Mais les plus grandes jouissances de la vie, les plus doux moments de bonheur, les plus beaux paysages, les plus « vertigineux » ne seraient-ils pas source de vertige eux aussi ? quand est-il donc ? qu’est donc réellement cette inconnue nommée grossièrement « altitude » que l’on pensait si bien connaître ? Serait-elle une part de rêve, un résultat de notre imaginaire. Dépendrait-elle de la vision de chaque homme vis-à-vis du réel tel que le décrit Maurice Merleau-Ponty dans sa Phénoménologie de la perception ?

Selon le philosophe chaque perception est propre à l’homme qui la perçoit. En fait chaque individu
possède une conscience, un passé, des interprétations et des sentiments vis-à-vis de chaque
perception qui lui est propre. Un objet vu la nuit par exemple de sera pas perçu de la même
manière qu’un objet vu sous la lumière du jour.

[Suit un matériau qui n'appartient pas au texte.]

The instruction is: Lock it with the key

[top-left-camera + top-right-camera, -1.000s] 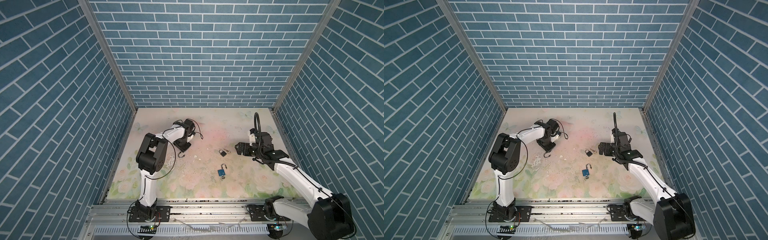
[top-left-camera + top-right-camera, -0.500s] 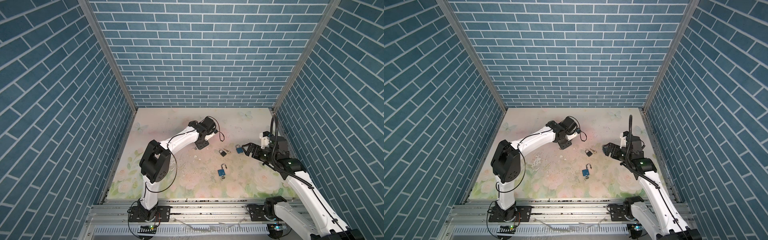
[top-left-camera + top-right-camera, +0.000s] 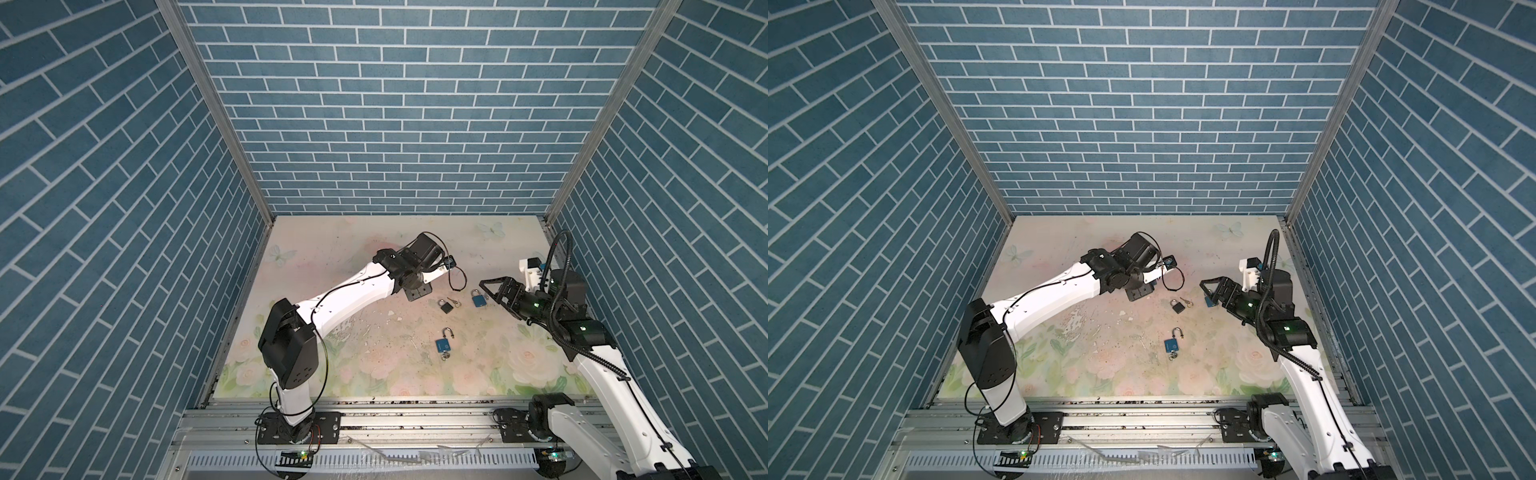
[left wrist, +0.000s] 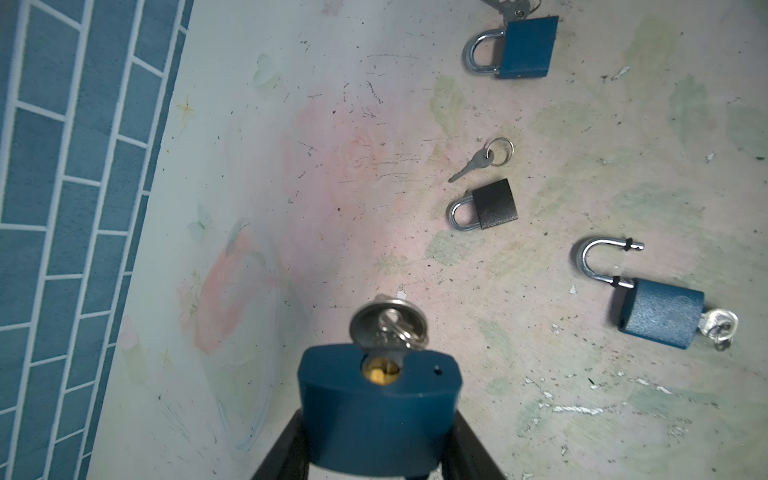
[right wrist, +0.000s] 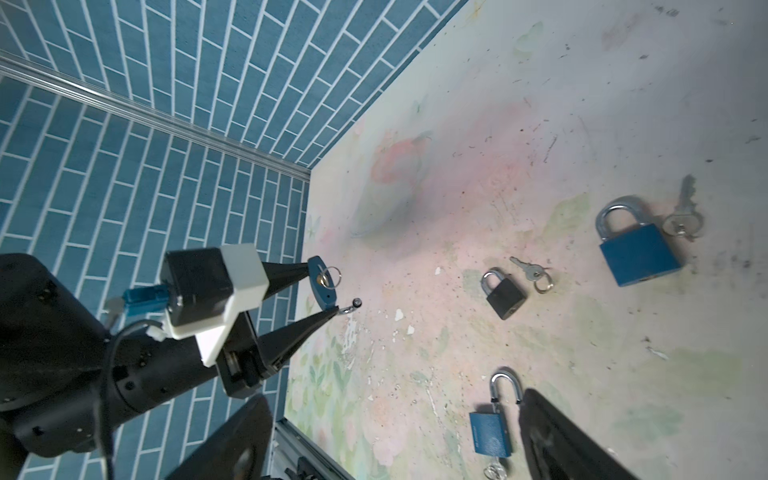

Ainsi selon Maurice Merleau-Ponty la vision du
monde n’est légitime qu’uniquement pour la personne qui la perçoit. De ce fait l’attitude et
l’interprétation de l’altitude ne pourrait dépendre que de la perception qu’un homme se fait de cette
dernière.

Si cela est, et cela semble être alors une vision de l’altitude peut devenir gigantesque, tout en restant insignifiante. Jouant avec notre perception, elle peut être infinie et effrayante, sitôt que nous la voyons comme une ambition ou une peur. L’altitude ne sera alors jamais entièrement connue. Protégeant sa part de mystère elle nous laisse rêvasser pour qu’ainsi, l’Homme garde « la tête dans les nuages ».